Additionally, she was doing this at around 22 years old, which is in the age range that your brain reaches its optimum performance at learning new things.

She also wasn't starting from sixth grade math knowledge, more like spotty knowledge: she says she had learned some logic, algebra, and set theory.

It's annoying that she characterizes herself as a person who isn't smart/mathy/etc., when her story implies she has plenty of talent for it and just lacked the formal education. The vast majority of people do get a public school education or equivalent, and if they consider themselves bad at math, it's because they were having trouble learning it. If anything the story just demonstrates the dominance of talent+motivation over amount of educational background.

Edit: To elaborate, she says she expected math to be difficult because "I had heard throughout my life that math and physics were really difficult", not because she wasn't able to do well in her math classes. She says "I had the most difficult time possible taking intro physics and the beginning calculus courses", and yeah it's going to be challenging and a lot of work, but she doesn't say her grades came out bad in the end. The takeaway _should_ be that you need to be careful with second-hand opinions about what's difficult, because people vary so much in their aptitudes and interests.

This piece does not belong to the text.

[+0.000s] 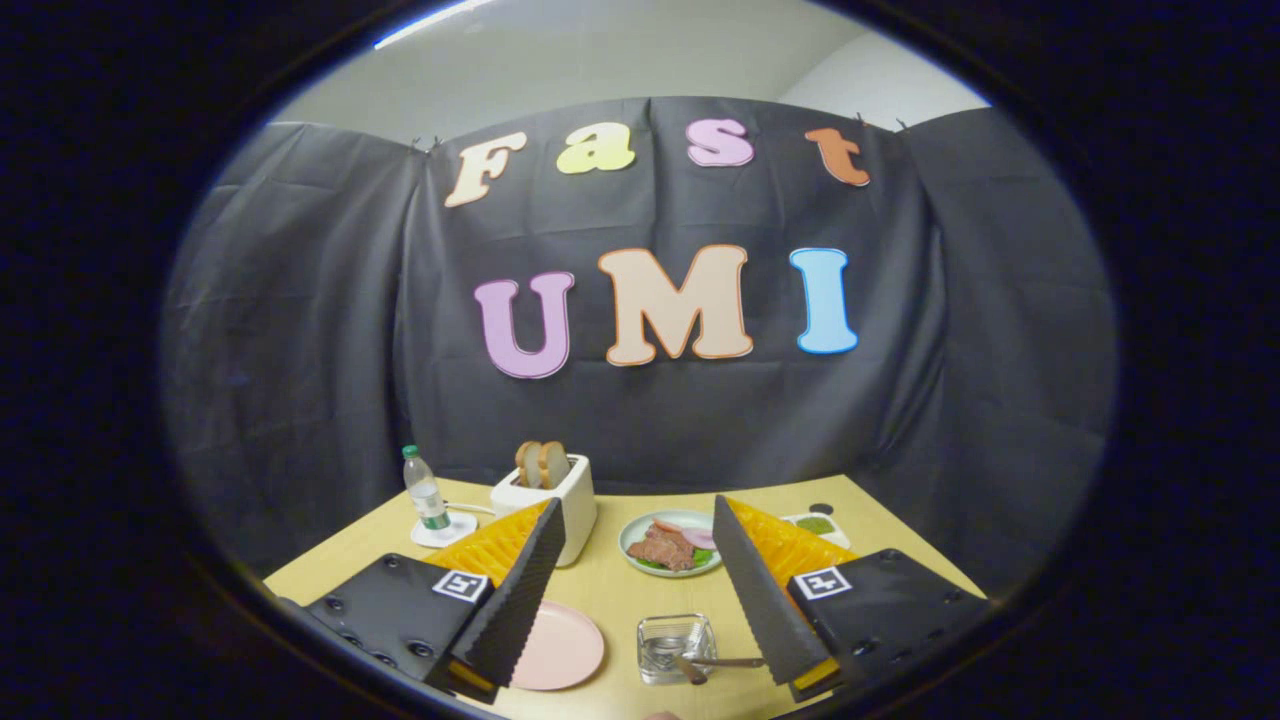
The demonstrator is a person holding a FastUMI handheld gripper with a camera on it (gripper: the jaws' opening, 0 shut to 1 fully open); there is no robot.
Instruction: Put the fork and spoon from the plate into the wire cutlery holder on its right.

Well, there's "learn" and then there's "Learn." One of my undergraduate QFT courses was taught by a nuclear physicist who wanted to spend the whole time talking about nuclear shells and mass gaps, so he crammed all the QFT in to the last half of the semester. In a blaze of glory, we ran though a bunch of linear algebra, got showed how to do Feynman diagrams and compute cross sections, and saw some vacuum solutions for the Dirac equation. After taking that class, I wouldn't say I knew QFT, but I could say I knew QFT without lying.

If you taught someone how to do derivatives in a half-semester blaze of glory like that, I bet you could combine it with the half-semester blaze of QFT glory to technically qualify as teaching a high school student QFT in half a year.

(I don't regret the professor's decision at all, by the way, I liked the nuclear stuff.)

Barton Zwiebach makes quantum mechanics pretty accessible https://www.youtube.com/playlist?list=PLUl4u3cNGP60cspQn3N9d...
There is a sort of qualitative approach to QFD that can abstract away the difficult math and become a sort of kids geometry game.

It's a little bit like programming Arduino using the high level scripting language and thinking your a hardware hack0r.